Protégeons les busards de la moisson estivale !
Dans les plaines agricoles du Pas de Calais, lorsque les épis de blé commencent à jaunir sous le soleil du début d’été, une course contre la montre s’organise discrètement entre les champs. Pour les bénévoles de la LPO, l’objectif est simple mais essentiel : repérer les nids de busards avant le passage des moissonneuses.

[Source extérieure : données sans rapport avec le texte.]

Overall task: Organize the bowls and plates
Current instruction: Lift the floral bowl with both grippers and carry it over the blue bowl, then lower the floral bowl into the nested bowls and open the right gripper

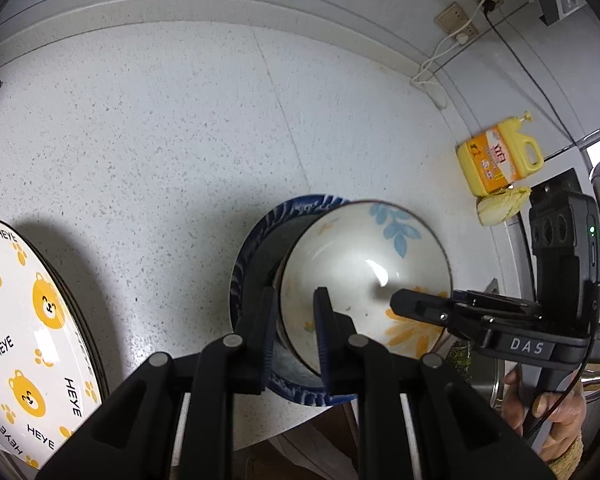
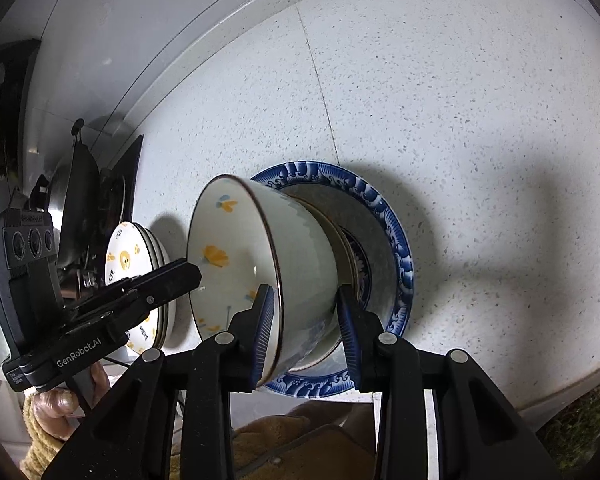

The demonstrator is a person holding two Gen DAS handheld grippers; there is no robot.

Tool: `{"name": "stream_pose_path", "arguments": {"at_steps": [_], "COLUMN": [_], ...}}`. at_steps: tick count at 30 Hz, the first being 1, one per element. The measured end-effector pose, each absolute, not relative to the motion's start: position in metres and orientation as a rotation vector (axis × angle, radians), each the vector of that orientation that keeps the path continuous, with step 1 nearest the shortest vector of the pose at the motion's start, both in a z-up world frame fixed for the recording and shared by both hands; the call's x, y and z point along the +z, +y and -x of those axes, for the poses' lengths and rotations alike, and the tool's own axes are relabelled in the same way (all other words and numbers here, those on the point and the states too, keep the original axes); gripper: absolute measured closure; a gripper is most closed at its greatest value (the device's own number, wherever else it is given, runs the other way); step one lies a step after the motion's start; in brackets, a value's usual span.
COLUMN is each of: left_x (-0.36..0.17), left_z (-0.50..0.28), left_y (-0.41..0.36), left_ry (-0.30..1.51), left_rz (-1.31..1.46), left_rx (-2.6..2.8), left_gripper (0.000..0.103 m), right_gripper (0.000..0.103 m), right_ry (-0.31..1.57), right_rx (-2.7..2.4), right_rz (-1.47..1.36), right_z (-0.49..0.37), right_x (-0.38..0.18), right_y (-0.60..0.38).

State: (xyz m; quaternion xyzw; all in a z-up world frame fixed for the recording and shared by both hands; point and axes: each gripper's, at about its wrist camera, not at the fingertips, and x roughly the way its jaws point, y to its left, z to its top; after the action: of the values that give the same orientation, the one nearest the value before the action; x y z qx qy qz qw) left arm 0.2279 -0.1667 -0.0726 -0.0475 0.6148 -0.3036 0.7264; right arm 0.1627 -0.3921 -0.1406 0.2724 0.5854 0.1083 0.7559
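Black fingers of our left gripper (image 1: 293, 332) pinch the floral bowl (image 1: 364, 276) by its rim, seating it in the blue-patterned plate (image 2: 384, 216) for stacking. Our right gripper (image 2: 306, 330) straddles that bowl's wall, contact unclear. Bear plates (image 1: 24, 320) wait left of it on the counter (image 1: 160, 128).

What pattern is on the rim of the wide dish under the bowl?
Blue-and-white wave pattern on the dish's rim, clearest in the right wrist view.

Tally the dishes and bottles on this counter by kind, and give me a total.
White floral ceramic bowl: 1
Blue-patterned deep ceramic dish: 1
Stack of white bear-print plates: 1 (number of plates unclear)
Yellow plastic detergent jug: 1
Total: 4
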Motion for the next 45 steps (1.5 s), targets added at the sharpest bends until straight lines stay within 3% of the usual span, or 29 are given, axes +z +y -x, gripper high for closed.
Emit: {"name": "stream_pose_path", "arguments": {"at_steps": [3,9,13,22,40,45], "left_x": [-0.064,-0.052,-0.045,-0.054,-0.111,-0.122], "left_z": [-0.227,-0.222,-0.211,-0.18,-0.182,-0.189], "left_y": [-0.168,-0.159,-0.148,-0.125,-0.128,-0.134], "left_ry": [1.322,1.283,1.225,1.203,1.336,1.357], "left_rz": [0.097,0.131,0.11,0.071,0.159,0.167], "left_rx": [-0.664,-0.626,-0.559,-0.444,-0.444,-0.453], "left_gripper": [0.086,0.086,0.085,0.085,0.084,0.084], "right_gripper": [0.064,0.063,0.044,0.031,0.035,0.056], "right_ry": [1.258,1.228,1.137,0.992,1.105,1.162], "right_rx": [0.236,0.273,0.261,0.22,0.299,0.325], "right_rz": [-0.566,-0.512,-0.433,-0.311,-0.372,-0.345], "right_z": [-0.163,-0.165,-0.153,-0.105,-0.119,-0.138], "right_x": [-0.134,-0.122,-0.105,-0.098,-0.151,-0.166], "right_y": [-0.394,-0.395,-0.401,-0.431,-0.432,-0.425]}}
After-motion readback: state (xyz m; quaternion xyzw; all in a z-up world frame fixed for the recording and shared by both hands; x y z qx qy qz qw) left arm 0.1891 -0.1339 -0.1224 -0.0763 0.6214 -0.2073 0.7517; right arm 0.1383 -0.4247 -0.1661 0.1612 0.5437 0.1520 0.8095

Derrière cette mission de protection de la biodiversité se trouve des passionnés de nature qui sillonnent les campagnes à la recherche de ces oiseaux fragiles. Chaque année, dès le printemps, les busards choisissent les grandes cultures céréalières pour y installer leurs nids. Blé, orge ou colza deviennent alors de véritables refuges pour ces rapaces discrets qui nichent directement au sol. Mais cette particularité représente aussi un danger important. Les périodes de récolte coïncident souvent avec la présence des jeunes oiseaux encore incapables de voler. Sans intervention, les nids risquent d’être détruits lors du passage des machines agricoles. Pour éviter ces drames silencieux, certains passionnés consacrent une grande partie de leur temps libre à localiser les nids. Jumelles autour du cou et regard attentif tourné vers le ciel, ils observent les allées et venues des oiseaux afin d’identifier les zones de nidification. Une mission qui demande patience, expérience et connaissance du comportement animal.
« Il faut parfois plusieurs heures d’observation pour repérer précisément un nid », explique ces défenseurs de la faune sauvage. « Les busards sont très discrets. On observe leurs déplacements, leur manière de plonger dans les cultures ou de rapporter de la nourriture. Chaque détail compte. » Une fois les nids localisés, un travail de coopération débute avec les agriculteurs. Dans la majorité des cas, les exploitants acceptent volontiers de préserver quelques mètres carrés autour du nid afin de permettre aux jeunes oiseaux de terminer leur développement en sécurité. Des protections peuvent également être installées pour éviter les attaques de prédateurs. Cette collaboration entre passionnés de nature et monde agricole permet chaque année de sauver de nombreux oisillons. Un engagement discret mais précieux pour la préservation d’espèces protégées dont les effectifs restent fragiles en France.